Quantitative comparison measures

A brief explanation of each of the measures used below:

Classification accuracy is $\frac{\text{correct classifications}}{\text{total classifications}}$ for the sub-pose class task (so predicting whether patch is background/left/right/head).
Class split indicates what fraction of the predictions and training set are of which sub-pose class. This is good for detecting bias.
MAE is calculated for each sub-pose $j$ as $\frac{1}{N} \sum_{n=1}^N \mathbf 1(C_n = \hat C_n) \|\vec x_n^{(j)} - \hat x^{(j)}_n\|_1$ (where $C_n$ is the class of sample $n$, $\vec x_n^{(j)}$ denotes the locations for the joints in sub-pose $j$ in sample $n$, and the hat is used to denote predictions); this does not penalise incorrectly classified sub-poses.
The PCP metric is just like normal strict PCP, except all joints in incorrectly classified sub-poses are considered incorrect.
- Some "limbs" are totally made up here. For instance, the "{l, r}shol{1, 2}" limbs actually measure correspond to a line between the relevant shoulder and the chin, whilst the "head{1, 2}" limbs measure chin-to-top-of-head distance. "{l, r}hand{1, 2}" is another made-up one corresponding to the distance between a point at the bottom of the forearm and another on the hand. The PCPs for these should be taken with a grain of salt.



In [ ]:

    
# Complete list of indices giving the endpoints of limbs,
# arranged in a dictionary according to which sub-pose the
# limbs belong to. Used for PCP calculations.
limbs = {
    'left': {
        'indices': [
            # First frame
            (0, 1),
            (1, 2),
            (2, 3),
            # Second frame
            (4, 5),
            (5, 6),
            (6, 7)
        ],
        'names': [
            'luarm1',
            'lfarm1',
            'lhand1',
            'luarm2',
            'lfarm2',
            'lhand2',
        ],
        'partnames': [
            'lhand1',
            'lwrist1',
            'lelb1',
            'lshol1',
            'lhand2',
            'lwrist2',
            'lelb2',
            'lshol2'
        ]
    },
    'right': {
        'indices': [
            # First frame
            (0, 1),
            (1, 2),
            (2, 3),
            # Second frame
            (4, 5),
            (5, 6),
            (6, 7)
        ],
        'names': [
            'ruarm1',
            'rfarm1',
            'rhand1',
            'ruarm2',
            'rfarm2',
            'rhand2',
        ],
        'partnames': [
            'rhand1',
            'rwrist1',
            'relb1',
            'rshol1',
            'rhand2',
            'rwrist2',
            'relb2',
            'rshol2'
        ]
    },
    'head': {
        'indices': [
            # First frame
            (0, 3),
            (1, 3),
            (2, 3),
            # Second frame
            (4, 7),
            (5, 7),
            (6, 7),
        ],
        'names': [
            'rshol1',
            'lshol1',
            'head1',
            'rshol2',
            'lshol2',
            'head2',
        ],
        'partnames': [
            'rshol1',
            'lshol1',
            'head1',
            'chin1',
            'rshol2',
            'lshol2',
            'head2',
            'chin2',
        ]
    }
}

_lr_12 = [(s, str(f)) for s in ('l', 'r') for f in 1, 2]
_avg_names = lambda n: (n, {s + n + f for s, f in _lr_12})
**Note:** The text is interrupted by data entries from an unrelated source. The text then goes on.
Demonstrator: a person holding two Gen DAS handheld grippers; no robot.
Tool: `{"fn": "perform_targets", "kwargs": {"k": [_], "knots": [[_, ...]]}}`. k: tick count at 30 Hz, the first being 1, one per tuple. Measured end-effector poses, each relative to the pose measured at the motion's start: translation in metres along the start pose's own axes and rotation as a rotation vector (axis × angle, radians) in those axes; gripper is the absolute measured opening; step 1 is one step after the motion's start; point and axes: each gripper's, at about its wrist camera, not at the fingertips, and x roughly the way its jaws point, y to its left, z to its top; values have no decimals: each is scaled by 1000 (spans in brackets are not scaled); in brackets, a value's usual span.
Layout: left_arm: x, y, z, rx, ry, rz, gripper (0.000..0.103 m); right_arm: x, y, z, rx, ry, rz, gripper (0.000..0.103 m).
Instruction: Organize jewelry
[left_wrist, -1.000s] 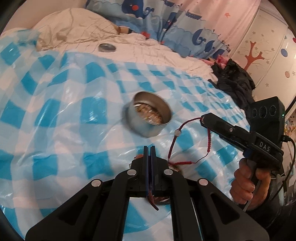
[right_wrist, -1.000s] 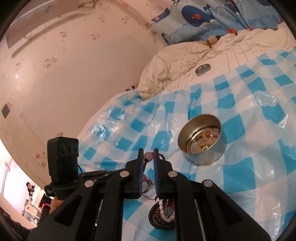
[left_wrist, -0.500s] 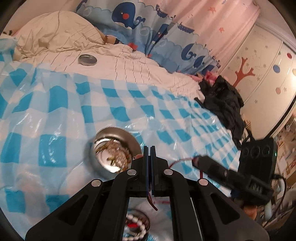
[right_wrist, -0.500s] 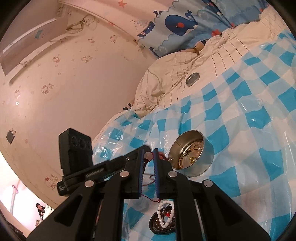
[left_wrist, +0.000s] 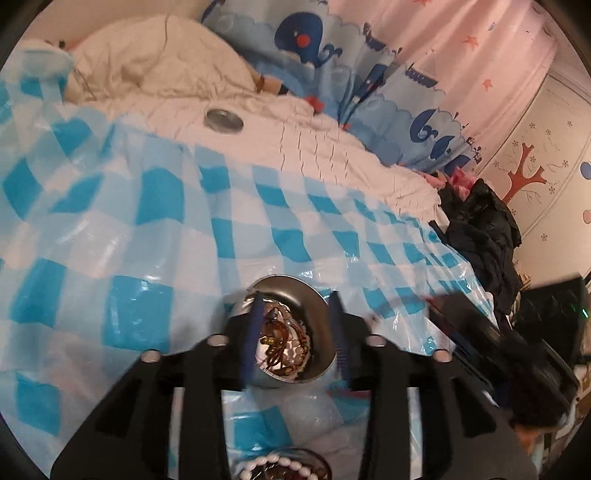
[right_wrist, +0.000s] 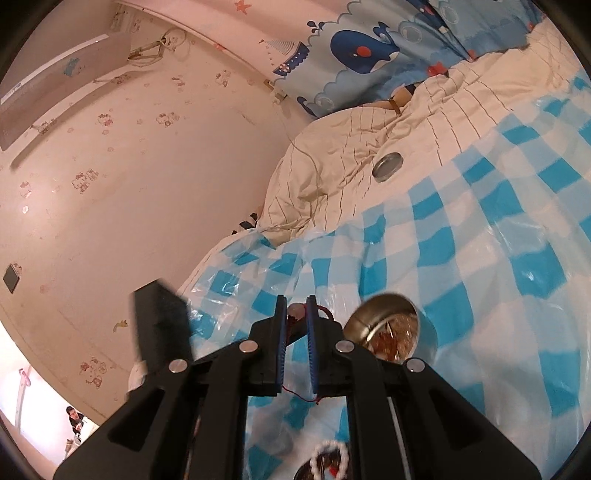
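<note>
A red cord bracelet (right_wrist: 325, 312) with a pale bead (right_wrist: 295, 309) is being pinched in the right gripper (right_wrist: 295, 310), the jaws being held nearly together on the bead while loose cord is being left to hang down between the fingers toward the checked plastic sheet (right_wrist: 461, 240). The left gripper (left_wrist: 295, 314) has just been opening, and its jaws are being held apart directly above the round metal tin (left_wrist: 314, 310), with nothing being gripped between them; the tin, already holding a tangle of chains and beads, is being kept upright with its mouth facing up. The bracelet is being carried just beside the tin, not yet over it. Its long axis is being run roughly along the gripper's fingers, with the bead end pointing forward and the tail trailing back toward the handle. The trailing cord could be snagged on the fingers or on the tin's rim when it is released, so part of it could be left draped outside. The light tin could also be tipped on the slippery sheet if it is being nudged.
</note>
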Motion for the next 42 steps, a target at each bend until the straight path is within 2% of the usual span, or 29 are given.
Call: {"fn": "perform_targets", "kwargs": {"k": [1, 2, 3, 4, 5, 8, 12, 15, 18, 26, 27, 28, 31, 35, 42], "knots": [[-4, 1, -1, 8, 3, 7, 39, 8, -3, 2, -1, 9, -16, 11], [-9, 2, -4, 23, 12, 22, 39, 16, -7, 3, -6, 24, -60, 16], [-13, 3, -8, 41, 22, 44, 39, 25, -12, 3, -19, 49, -142, 34], [-17, 4, -14, 62, 36, 69, 40, 35, -23, 0, -24, 88, -267, 36], [-21, 6, -18, 74, 46, 81, 41, 35, -30, -2, -6, 103, -307, 36], [-27, 10, -38, 134, 107, 122, 44, 16, -32, -15, -2, 111, -338, 36], [-27, 7, -66, 224, 192, 124, 45, -16, -17, -39, -68, 113, -330, 49], [-21, 10, -85, 239, 252, 114, 45, -24, -28, -61, -32, 138, -344, 50], [-13, 10, -95, 233, 291, 101, 45, -15, -34, -64, 26, 163, -317, 50], [-2, 8, -109, 223, 334, 84, 45, -10, -25, -68, -17, 191, -312, 50], [-2, 10, -109, 211, 333, 71, 36, -9, -25, -68, -17, 194, -314, 50], [-1, 10, -108, 202, 336, 62, 21, -8, -25, -68, -17, 199, -316, 50], [-5, 11, -105, 194, 326, 41, 6, -7, -25, -70, -29, 217, -324, 50], [-20, 18, -91, 135, 278, -14, 6, -1, -25, -76, -48, 265, -337, 50], [-51, 38, -66, 52, 173, -40, 6, 19, -20, -94, -111, 402, -336, 50]]}}
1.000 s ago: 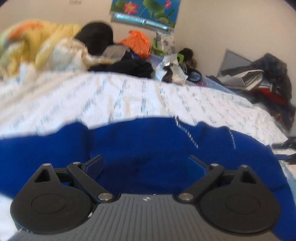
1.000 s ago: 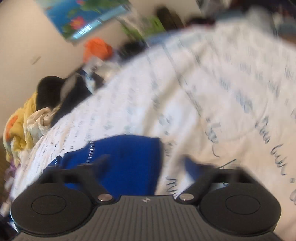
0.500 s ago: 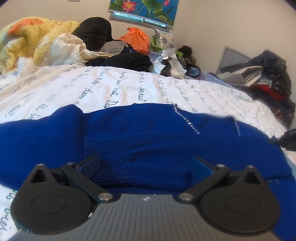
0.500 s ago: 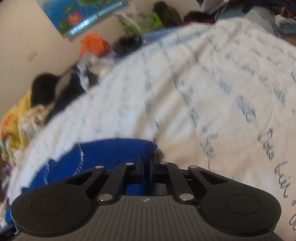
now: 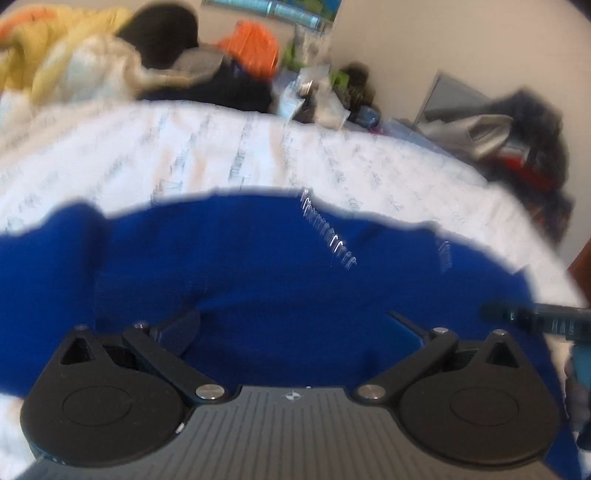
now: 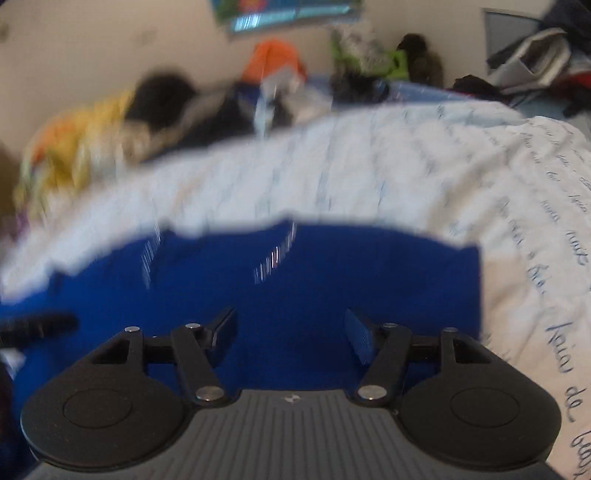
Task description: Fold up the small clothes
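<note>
While both views are smeared by motion blur, the layout is readable. Nearest the left wrist camera, the left gripper [image 5: 291, 325] has its jaws spread as wide as they go, with nothing pinched between them; its fingers [image 5: 177, 330] hang just above a blue garment [image 5: 258, 266]. That garment, the piece of clothing to be folded, lies flat on a white bedsheet [image 5: 221, 147] printed with lines of handwriting, and a short row of sparkling beads [image 5: 328, 236] crosses its cloth. At the right edge of this view a dark tip of the right gripper [image 5: 535, 317] pokes in over the garment.

From the right wrist camera, the right gripper [image 6: 290, 328] has jaws that have just been opening; they stand parted over the blue garment [image 6: 314, 280], gripping nothing. The garment's right edge ends beside bare bedsheet [image 6: 406, 177].

Farther back, a heap of yellow and cream bedding [image 5: 62, 62], dark clothing and an orange bag [image 5: 255, 44] lie along the wall. A colourful poster [image 6: 284, 13] hangs above.
</note>
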Action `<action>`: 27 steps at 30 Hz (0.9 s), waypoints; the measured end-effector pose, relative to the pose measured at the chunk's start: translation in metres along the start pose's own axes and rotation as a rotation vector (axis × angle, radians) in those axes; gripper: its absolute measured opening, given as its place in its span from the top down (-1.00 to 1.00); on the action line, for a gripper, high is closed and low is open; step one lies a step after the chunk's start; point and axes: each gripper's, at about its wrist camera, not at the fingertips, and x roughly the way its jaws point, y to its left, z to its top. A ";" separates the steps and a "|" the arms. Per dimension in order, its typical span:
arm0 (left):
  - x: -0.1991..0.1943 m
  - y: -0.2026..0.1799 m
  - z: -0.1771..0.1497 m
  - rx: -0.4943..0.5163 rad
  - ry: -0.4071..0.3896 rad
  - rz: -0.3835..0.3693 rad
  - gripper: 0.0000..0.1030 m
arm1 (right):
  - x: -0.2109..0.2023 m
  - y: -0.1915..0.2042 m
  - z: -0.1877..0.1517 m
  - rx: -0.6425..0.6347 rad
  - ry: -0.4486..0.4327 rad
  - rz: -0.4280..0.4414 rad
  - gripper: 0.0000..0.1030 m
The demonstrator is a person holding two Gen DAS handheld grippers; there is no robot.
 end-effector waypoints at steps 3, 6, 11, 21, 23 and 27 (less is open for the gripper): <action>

# Equivalent limbs for the purposes of PCP calculation (can average PCP)
pcps_to_average = [
    _avg_names('hand'),
    _avg_names('uarm'),
    _avg_names('farm'),
    _avg_names('shol'),
    ('head', {'head1', 'head2'})
]

# Equivalent parts for the purposes of accuracy calculations (can combine accuracies)
equiv_parts = [
    _avg_names('shol'),
    _avg_names('elb'),
    _avg_names('wrist'),
    _avg_names('hand'),
    ('head', {'head1', 'head2'}),
    ('chin', {'chin1', 'chin2'})
]
# Now we can invert equiv_parts to map part names to combined part names
aggregate_part_table = {}
for agg_name, partname_set in equiv_parts:
    for partname in partname_set:
        aggregate_part_table[partname] = agg_name



In [ ]:

    
def plot_acc(thresholds, accs_dict, plot_title):
    for label, acc in accs_dict.iteritems():
        plt.plot(thresholds, acc, label=label)
    plt.ylim((0, 1))
    plt.xlim((min(thresholds), max(thresholds)))
    plt.ylabel('accuracy')
    plt.xlabel('threshold (px)')
    plt.title(plot_title)
    plt.legend(loc='lower right')
    plt.grid()
    plt.show()

# test_in_vals = np.linspace(0, 50, 100)
# plot_acc(test_in_vals, -1 / (test_in_vals + 1) + 1, 'Example plot', 'foo')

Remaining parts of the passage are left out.